Problem details: In the entries that follow, find the word "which" and report each line it is on.

Exercise material:

Segment Open

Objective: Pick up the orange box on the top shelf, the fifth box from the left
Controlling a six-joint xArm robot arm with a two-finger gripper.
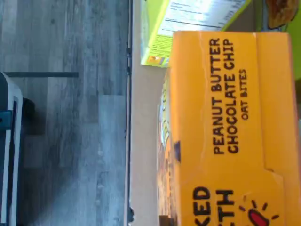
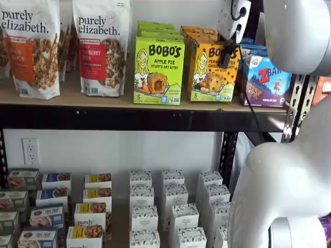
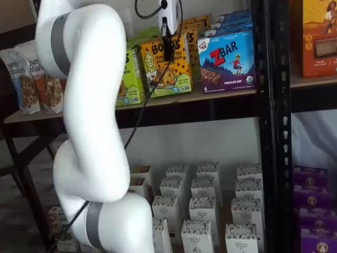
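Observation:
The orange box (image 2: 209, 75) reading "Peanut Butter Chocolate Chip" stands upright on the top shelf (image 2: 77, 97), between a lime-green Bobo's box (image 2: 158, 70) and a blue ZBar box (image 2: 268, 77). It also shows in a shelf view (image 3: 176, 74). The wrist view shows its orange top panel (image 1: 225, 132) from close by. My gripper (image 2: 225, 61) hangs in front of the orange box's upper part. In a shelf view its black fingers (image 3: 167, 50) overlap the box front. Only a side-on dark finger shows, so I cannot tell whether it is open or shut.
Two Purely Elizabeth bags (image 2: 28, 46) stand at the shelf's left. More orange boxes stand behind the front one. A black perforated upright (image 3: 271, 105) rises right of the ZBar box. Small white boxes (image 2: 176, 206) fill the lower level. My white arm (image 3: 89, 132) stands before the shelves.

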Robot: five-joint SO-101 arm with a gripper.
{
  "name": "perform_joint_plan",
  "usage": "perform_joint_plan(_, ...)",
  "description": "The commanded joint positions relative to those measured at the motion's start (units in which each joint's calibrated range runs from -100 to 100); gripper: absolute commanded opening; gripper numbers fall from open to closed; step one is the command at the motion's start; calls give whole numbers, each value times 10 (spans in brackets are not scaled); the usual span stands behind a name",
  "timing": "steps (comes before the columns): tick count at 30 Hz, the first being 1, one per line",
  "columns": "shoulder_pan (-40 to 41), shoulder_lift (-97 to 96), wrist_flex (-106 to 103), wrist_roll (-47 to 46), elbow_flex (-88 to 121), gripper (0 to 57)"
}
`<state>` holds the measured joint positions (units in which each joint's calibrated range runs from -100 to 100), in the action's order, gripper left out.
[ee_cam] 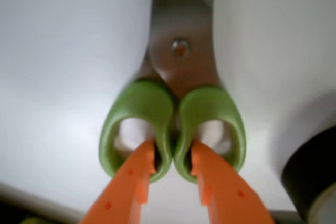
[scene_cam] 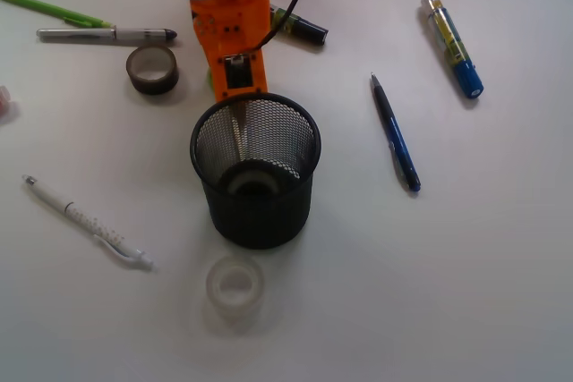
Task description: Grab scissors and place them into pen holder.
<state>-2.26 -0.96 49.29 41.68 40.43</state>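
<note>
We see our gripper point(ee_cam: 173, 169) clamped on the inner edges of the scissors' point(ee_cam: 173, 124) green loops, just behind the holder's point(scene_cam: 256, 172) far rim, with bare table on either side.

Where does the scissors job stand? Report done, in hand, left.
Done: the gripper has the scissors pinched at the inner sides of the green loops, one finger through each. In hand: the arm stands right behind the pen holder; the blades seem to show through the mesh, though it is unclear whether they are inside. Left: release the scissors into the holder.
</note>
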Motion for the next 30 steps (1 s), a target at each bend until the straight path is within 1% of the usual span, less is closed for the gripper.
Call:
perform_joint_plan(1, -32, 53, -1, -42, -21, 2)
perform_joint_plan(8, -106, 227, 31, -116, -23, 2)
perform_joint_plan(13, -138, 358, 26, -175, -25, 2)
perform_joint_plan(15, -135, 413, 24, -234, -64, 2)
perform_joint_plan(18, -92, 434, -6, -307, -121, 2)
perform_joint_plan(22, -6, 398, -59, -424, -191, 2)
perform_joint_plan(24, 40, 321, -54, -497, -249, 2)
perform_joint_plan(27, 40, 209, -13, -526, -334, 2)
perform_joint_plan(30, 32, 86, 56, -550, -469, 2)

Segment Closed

Task result:
  "description": "The commanded joint positions relative to those measured at the motion's start (units in which each joint's calibrated range runs from -100 to 100); gripper: absolute commanded opening; gripper numbers fall from open to closed; step one is the command at the motion's start; calls give whole numbers, each value times 10 (spans in brackets are not scaled); the usual span stands behind a name",
`<state>` holds the measured joint positions (units in which each joint's calibrated range runs from -100 to 100), in the action's order, gripper left out.

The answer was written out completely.